Жених был крепко сложенный, обрубковатый парень с необросшим толстым лицом и красными руками, выходившими из коротких рукавов тужурки.
- Ишь ты! - одобрительно протянул Фома; он хотел добавить: "Кого подцепила!" - но удержался.
- Пришли мы за родительским благословением навеки нерушимым, продолжала бойко отчеканивать Мотя, играя смешливыми глазами, - только это ты нам после дашь, а теперь чаем напой, а то шли мы долго и заморились.
- Ишь ты, дело-то какое! - довольным тоном заметил Фома, и по лицу его, теряясь в густых усах и бороде, поползла детски-блаженная улыбка: жених с кокардой и серебряными наплечниками ему положительно нравился.
Никишка лежал наверху и наблюдал, какими здоровыми и жизнерадостными были Мотя с женихом. "Сто лет проживут", - подумал он про них, и ему стало больно от зависти и хотелось провалиться куда-нибудь, чтобы его никто не заметил.
Но его заметили.
- Больной, что ли? - тихо спросил, кивая на него головой, жених у Моти.
- А, братец мой любезный! - направилась к нему Мотя. - Умирать собираетесь?
Никишка грустно улыбнулся, потом худыми руками поднялся на "нашесте" и привычными движениями длинных ног спустился вниз.
- В Киеве-то был? - безжалостно-иронически спросила Мотя.
- В Киеве был, а вот в Ялту хотел дойти, не дошел, простудился, - глухо ответил Никишка, глядя в землю.
- В Ялту! Тоже не дура, ишь куда захотел! У нас в прошлом годе барышню тоже в Ялту возили, чахотка была такая, как ты, - подбрасывая зонтиком, припомнила Мотя.
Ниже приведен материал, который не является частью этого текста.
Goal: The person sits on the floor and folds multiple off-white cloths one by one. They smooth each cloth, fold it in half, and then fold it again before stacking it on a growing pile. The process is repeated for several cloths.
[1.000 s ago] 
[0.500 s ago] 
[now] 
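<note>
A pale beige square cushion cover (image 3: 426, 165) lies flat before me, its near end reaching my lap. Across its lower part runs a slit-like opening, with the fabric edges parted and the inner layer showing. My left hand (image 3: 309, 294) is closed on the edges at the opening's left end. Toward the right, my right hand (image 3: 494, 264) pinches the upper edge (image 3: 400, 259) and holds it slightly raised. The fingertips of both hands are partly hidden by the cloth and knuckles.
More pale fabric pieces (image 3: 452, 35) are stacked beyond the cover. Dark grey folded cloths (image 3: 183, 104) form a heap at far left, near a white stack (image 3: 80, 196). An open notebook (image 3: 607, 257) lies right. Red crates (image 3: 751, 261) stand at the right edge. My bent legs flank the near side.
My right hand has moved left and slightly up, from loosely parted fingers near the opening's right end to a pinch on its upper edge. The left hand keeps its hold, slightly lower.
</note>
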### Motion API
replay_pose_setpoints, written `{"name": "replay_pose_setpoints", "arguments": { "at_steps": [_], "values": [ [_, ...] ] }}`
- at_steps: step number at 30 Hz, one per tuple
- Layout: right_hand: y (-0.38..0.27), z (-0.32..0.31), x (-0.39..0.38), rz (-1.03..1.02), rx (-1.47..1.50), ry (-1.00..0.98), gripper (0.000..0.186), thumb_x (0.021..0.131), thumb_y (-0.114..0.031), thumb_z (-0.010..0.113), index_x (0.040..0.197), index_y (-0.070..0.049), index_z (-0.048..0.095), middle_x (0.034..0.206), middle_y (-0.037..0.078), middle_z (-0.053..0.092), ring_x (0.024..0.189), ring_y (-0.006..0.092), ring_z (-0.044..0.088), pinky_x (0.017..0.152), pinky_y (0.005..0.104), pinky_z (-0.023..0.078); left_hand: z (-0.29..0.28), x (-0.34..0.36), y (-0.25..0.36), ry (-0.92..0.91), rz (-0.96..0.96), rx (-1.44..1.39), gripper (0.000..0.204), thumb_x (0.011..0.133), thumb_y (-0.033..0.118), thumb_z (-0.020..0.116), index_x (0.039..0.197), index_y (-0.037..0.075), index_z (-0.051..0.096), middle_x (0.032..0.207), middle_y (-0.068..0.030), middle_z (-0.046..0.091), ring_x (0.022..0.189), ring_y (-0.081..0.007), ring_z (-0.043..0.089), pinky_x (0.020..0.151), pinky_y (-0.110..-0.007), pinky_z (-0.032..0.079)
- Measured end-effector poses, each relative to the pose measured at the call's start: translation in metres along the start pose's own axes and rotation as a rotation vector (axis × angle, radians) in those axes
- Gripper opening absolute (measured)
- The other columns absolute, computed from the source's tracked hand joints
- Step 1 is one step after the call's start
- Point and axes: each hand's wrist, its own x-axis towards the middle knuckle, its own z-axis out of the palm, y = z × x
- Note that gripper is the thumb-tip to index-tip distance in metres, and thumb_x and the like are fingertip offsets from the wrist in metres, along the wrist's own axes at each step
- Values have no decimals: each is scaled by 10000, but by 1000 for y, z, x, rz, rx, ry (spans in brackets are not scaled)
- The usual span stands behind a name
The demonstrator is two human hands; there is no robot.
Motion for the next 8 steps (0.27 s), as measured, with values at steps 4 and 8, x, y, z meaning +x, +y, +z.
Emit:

- Ну? А оттуда какая приехала? - спросил Никишка с живейшим участием.
- Оттуда? - переспросила с усмешечкой Мотя. - Оттуда не повезли, там и схоронили.
Никишка больше ничего не спрашивал: для него теперь сразу стало ясно, что он умрет, и, с ненавистью взглянув исподлобья на красного жениха Моти, он повернулся, кашлянул в руку и побрел по узкой тропинке в глубь леса.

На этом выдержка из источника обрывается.